- Directed by: Zuzana Justman
- Written by: Zuzana Justman
- Produced by: Jiří Ježek Robert Kanter
- Cinematography: Ervin Sanders Austin de Besche
- Edited by: David Charap
- Music by: Peter Fish
- Production companies: The Terezin Foundation Space Films
- Distributed by: The Cinema Guild Ergo Media, Inc
- Release date: 1998;
- Running time: 56 minutes
- Countries: USA Czech Republic
- Language: English

= Voices of the Children =

1998 documentary film directed by Zuzana Justman

Voices of the Children is a 1998 Emmy-Award winning documentary film written and directed by Zuzana Justman. It tells the story of three people who were imprisoned as children in the Theresienstadt concentration camp in Terezín. It was produced and shown on television in the United States.

== Content ==
The American made-for-TV documentary of 1998 tells the story of three people who were imprisoned during World War II as children in Terezín. Artist Helga Hoskova was one of the interviewees. The small Czech fortress and garrison town was adapted by the Nazis. Known under the German name Theresienstadt; it served as a concentration camp for Jews. More than 150,000 Jews were processed there; less than 20,000 survived the war.
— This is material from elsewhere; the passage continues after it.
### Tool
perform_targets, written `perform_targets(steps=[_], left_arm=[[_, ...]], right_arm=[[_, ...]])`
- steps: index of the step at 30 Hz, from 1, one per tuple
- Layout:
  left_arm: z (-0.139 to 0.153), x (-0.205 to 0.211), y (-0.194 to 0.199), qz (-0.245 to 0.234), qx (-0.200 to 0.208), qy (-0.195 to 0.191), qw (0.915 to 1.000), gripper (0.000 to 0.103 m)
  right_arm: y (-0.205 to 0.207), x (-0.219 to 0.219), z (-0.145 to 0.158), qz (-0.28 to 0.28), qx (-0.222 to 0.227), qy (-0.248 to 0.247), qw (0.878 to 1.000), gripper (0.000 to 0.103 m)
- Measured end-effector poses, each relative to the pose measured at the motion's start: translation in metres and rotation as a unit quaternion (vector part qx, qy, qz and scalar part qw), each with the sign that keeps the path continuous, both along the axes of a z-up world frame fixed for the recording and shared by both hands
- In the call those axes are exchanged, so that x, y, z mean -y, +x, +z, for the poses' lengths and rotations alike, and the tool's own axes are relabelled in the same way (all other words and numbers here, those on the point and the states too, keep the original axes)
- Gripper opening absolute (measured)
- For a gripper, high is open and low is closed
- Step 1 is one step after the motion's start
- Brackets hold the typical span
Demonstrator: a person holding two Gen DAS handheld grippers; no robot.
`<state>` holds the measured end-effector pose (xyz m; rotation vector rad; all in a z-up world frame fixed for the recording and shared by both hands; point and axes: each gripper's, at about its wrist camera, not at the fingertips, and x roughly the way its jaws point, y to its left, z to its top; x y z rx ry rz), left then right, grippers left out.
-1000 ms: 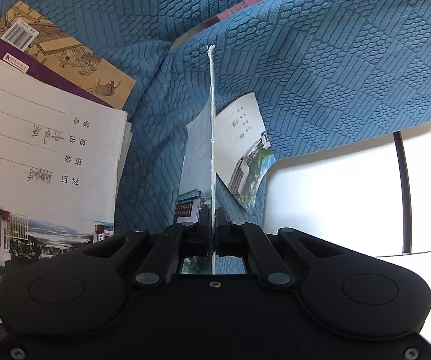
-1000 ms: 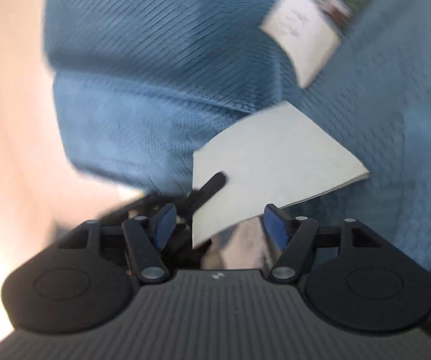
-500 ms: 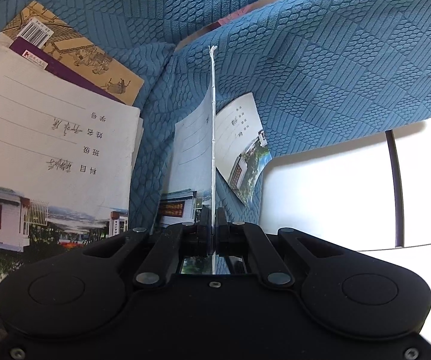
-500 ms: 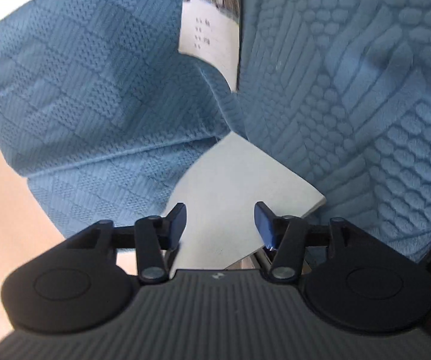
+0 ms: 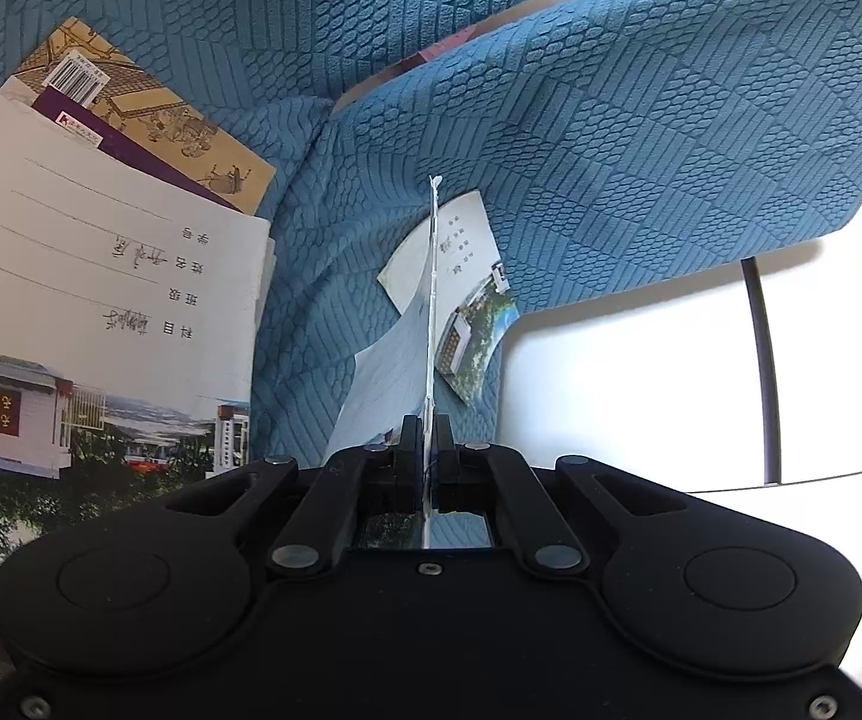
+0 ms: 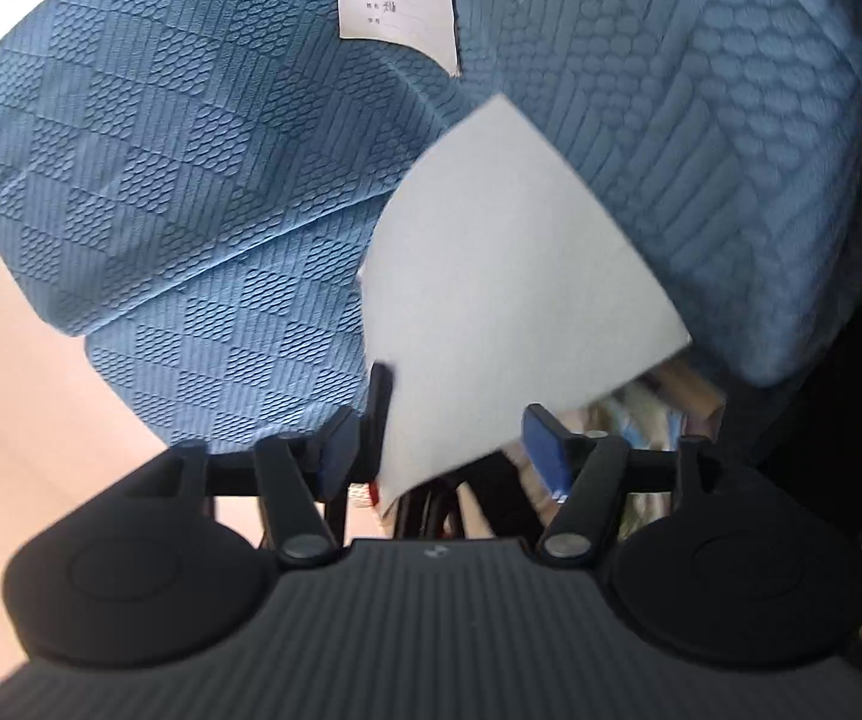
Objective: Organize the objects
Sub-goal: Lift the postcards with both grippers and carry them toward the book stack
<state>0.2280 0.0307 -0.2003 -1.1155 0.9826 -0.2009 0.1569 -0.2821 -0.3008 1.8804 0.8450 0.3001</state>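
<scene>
Most of what I see in both views is a blue textured cover (image 5: 641, 138) draped over a seat cushion, with a pale floor (image 5: 629, 396) showing beyond its edge. On the left of my left view a stack of books (image 5: 101, 276) lies on the cover: a white exercise book with handwritten lines on top, a purple one and a tan illustrated one poking out from under it. Farther ahead a smaller booklet (image 5: 461, 288) sits alone on the cover near the cushion's front edge; in the right view it appears at the top (image 6: 398, 0). My left hand-held gripper (image 5: 428, 450) is clamped tight on a thin notebook (image 5: 392, 384), held edge-on so that it stands upright between the pads. From the right view that notebook (image 6: 509, 276) shows as a plain white sheet, its lower corner between the blue pads of my right hand-held gripper (image 6: 437, 444), whose jaws are opening and not pressing on it.
</scene>
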Motion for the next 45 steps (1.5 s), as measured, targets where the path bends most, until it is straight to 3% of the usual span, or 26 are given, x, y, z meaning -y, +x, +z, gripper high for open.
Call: perform_targets(steps=[6, 13, 15, 17, 20, 26, 33, 39, 45], left_arm=[[0.010, 0.003, -0.004, -0.005, 0.013, -0.012, 0.9998, 0.001], [0.020, -0.003, -0.013, -0.005, 0.021, -0.017, 0.9996, 0.001], [0.023, -0.007, -0.016, -0.002, 0.024, -0.019, 0.9995, 0.001], [0.025, -0.012, -0.018, 0.001, 0.027, -0.031, 0.9992, 0.001], [0.036, -0.019, -0.020, -0.001, 0.044, -0.042, 0.9981, 0.002], [0.072, -0.040, -0.024, -0.004, 0.079, -0.047, 0.9958, 0.004], [0.086, -0.073, -0.037, -0.002, 0.091, -0.029, 0.9954, 0.006], [0.059, -0.101, -0.058, 0.004, 0.062, -0.008, 0.9980, 0.009], [0.027, -0.119, -0.077, 0.017, 0.035, -0.003, 0.9992, 0.011]], right_arm=[[-0.007, -0.013, 0.013, 0.002, 0.009, 0.029, 1.000, 0.070], [0.004, 0.013, 0.011, -0.068, 0.007, -0.014, 0.998, 0.066], [0.009, 0.020, 0.016, -0.074, 0.011, -0.031, 0.997, 0.052], [0.011, 0.023, 0.025, -0.080, 0.015, -0.063, 0.995, 0.017], [0.014, 0.020, 0.043, -0.079, 0.041, -0.098, 0.991, 0.010], [0.030, 0.009, 0.089, -0.056, 0.109, -0.146, 0.982, 0.008], [0.034, -0.012, 0.126, -0.005, 0.173, -0.232, 0.957, 0.008], [0.030, -0.043, 0.125, 0.052, 0.196, -0.313, 0.928, 0.010], [0.023, -0.074, 0.112, 0.108, 0.217, -0.391, 0.888, 0.011]])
The filmmaker, who spent two years in Terezín, traces the survivors' war experiences, with the help of their personal journals and drawings. She follows their stories through the difficult postwar years into the present, filming the survivors with their families in the countries in which they settled – the United States, Austria and the Czech Republic. In the film, parents and children question the need to talk about the past and they explore the effect of the Holocaust on their lives. The daughter of one survivor confronts her father for the first time, saying, "You cannot pretend it did not affect us."

In their efforts to use Terezín for propaganda purposes, the Nazis permitted inmates to stage a children's opera called Brundibár. The survivors attend a performance of Brundibar in Prague and recall the special significance it had for them fifty years ago. Today the opera symbolizes the lost world of the Terezín children.

== Terezín ==
A concentration camp primarily for Central European Jews, Theresienstadt also accepted tens of thousands of Jews from Germany and Austria, with hundreds from the Netherlands and Denmark.

Later in the war, the Nazis used this so-called "model ghetto" for propaganda purposes. In June 1944, after a frenzied period of superficial improvements, they turned parts of the camp into a fake town and agreed to let the International Red Cross inspect it. The uniformed Jewish ghetto police and the Cultural Council elders were to convey the impression that the camp was governed by Jews.

The prisoners endured continual hunger, disease, and overcrowding. Of the 150,000 people who passed through Theresienstadt, 33,000 died there, mostly of starvation and illness. The inmates lived with the constant threat of deportation; thousands were regularly selected for transports to Auschwitz and other Nazi death camps in German-occupied Poland.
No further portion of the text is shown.